**What is required:**
Report each line from the entries in which "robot" can be found.
___ Records for the exercise
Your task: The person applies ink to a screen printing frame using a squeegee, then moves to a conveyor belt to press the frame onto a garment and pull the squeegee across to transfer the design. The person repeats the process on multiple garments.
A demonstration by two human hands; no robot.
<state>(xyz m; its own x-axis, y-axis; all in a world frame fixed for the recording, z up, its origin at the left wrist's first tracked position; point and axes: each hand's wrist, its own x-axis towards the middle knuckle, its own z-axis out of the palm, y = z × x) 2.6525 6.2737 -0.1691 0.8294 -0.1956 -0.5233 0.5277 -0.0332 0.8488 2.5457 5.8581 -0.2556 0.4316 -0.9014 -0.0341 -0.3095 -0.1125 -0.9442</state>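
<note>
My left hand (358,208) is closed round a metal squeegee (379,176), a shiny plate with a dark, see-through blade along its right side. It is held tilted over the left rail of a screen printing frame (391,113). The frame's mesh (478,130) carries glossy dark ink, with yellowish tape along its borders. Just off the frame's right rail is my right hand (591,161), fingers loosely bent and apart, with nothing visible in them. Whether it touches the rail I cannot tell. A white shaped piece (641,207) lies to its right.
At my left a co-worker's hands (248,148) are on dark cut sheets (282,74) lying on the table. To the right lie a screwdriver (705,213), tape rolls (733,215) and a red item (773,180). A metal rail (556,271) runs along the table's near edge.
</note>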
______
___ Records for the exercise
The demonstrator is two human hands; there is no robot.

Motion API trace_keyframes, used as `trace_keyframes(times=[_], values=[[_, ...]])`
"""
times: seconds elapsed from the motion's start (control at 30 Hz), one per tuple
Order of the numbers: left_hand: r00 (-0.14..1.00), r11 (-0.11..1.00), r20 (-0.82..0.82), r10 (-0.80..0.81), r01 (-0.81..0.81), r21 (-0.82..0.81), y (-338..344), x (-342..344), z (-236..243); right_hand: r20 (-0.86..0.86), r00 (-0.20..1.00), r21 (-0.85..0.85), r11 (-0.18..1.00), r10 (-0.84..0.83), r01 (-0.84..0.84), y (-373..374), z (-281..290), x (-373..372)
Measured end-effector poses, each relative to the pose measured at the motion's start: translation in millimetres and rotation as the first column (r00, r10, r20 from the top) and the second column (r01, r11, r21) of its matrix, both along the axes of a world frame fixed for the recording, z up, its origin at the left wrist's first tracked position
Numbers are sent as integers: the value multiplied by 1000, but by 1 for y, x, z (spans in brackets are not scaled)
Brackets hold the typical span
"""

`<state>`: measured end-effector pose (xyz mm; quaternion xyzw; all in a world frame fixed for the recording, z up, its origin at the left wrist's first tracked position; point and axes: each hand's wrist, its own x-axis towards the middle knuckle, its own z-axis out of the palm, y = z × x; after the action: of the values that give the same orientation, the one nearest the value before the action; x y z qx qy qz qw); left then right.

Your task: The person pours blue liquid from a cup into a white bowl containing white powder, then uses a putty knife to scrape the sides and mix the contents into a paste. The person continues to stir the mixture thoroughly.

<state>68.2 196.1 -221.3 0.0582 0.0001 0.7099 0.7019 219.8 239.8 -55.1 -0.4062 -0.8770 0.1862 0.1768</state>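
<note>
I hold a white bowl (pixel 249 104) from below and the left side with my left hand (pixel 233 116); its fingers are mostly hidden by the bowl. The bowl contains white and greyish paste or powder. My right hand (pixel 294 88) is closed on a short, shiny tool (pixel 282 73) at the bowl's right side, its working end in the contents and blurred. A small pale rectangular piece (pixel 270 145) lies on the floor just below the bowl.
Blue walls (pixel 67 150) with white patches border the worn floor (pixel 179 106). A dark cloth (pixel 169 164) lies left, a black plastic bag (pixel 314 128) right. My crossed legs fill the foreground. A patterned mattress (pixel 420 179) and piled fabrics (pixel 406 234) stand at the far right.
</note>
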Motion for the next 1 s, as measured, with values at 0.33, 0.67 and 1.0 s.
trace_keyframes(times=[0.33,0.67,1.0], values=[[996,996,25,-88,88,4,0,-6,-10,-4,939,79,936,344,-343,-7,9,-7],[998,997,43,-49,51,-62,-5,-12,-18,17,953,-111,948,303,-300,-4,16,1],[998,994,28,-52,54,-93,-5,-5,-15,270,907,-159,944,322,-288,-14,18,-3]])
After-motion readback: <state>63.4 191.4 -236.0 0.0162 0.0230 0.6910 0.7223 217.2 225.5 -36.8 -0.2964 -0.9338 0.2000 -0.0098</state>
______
**Response below:**
A demonstration by two human hands; no robot.
The demonstrator is two human hands; there is no robot.

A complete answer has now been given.